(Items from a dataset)

......

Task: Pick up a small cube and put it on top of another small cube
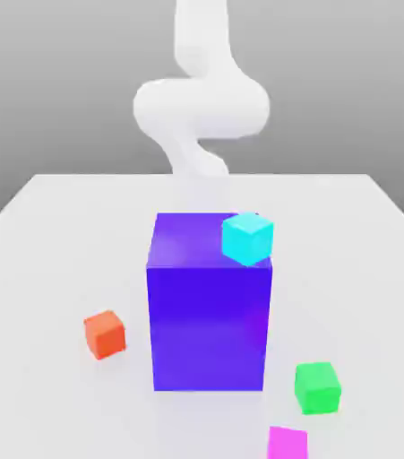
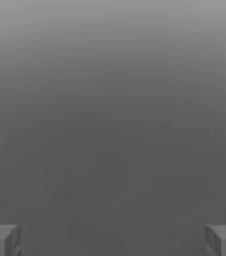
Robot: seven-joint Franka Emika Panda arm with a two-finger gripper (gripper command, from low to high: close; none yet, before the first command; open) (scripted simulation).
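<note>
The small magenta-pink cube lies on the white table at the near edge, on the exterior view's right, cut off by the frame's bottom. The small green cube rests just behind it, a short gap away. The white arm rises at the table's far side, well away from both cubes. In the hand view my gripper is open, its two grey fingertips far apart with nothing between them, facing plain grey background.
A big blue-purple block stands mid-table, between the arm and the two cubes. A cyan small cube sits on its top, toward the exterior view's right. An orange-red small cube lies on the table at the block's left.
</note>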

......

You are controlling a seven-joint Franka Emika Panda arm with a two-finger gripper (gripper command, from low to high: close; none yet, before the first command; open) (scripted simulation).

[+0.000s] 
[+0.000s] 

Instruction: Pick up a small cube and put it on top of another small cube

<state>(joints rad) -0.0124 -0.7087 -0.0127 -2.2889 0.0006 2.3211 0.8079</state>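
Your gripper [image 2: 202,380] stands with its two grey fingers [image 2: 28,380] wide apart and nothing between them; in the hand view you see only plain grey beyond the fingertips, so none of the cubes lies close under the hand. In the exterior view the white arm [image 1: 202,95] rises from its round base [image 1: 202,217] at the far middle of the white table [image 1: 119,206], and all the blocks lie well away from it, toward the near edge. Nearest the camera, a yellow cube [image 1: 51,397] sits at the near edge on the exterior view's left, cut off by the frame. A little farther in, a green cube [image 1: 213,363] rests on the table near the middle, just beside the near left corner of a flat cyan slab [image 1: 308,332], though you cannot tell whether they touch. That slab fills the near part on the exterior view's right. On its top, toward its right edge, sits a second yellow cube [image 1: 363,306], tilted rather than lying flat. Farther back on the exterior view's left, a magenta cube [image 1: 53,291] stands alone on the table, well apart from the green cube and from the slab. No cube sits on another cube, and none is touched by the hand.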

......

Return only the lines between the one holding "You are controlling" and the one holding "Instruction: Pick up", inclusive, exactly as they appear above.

_SOLUTION TO THIS PROBLEM_:
You are controlling a seven-joint Franka Emika Panda arm with a two-finger gripper (gripper command, from low to high: close; none yet, before the first command; open) (scripted simulation).

[+0.000s] 
[+0.000s] 

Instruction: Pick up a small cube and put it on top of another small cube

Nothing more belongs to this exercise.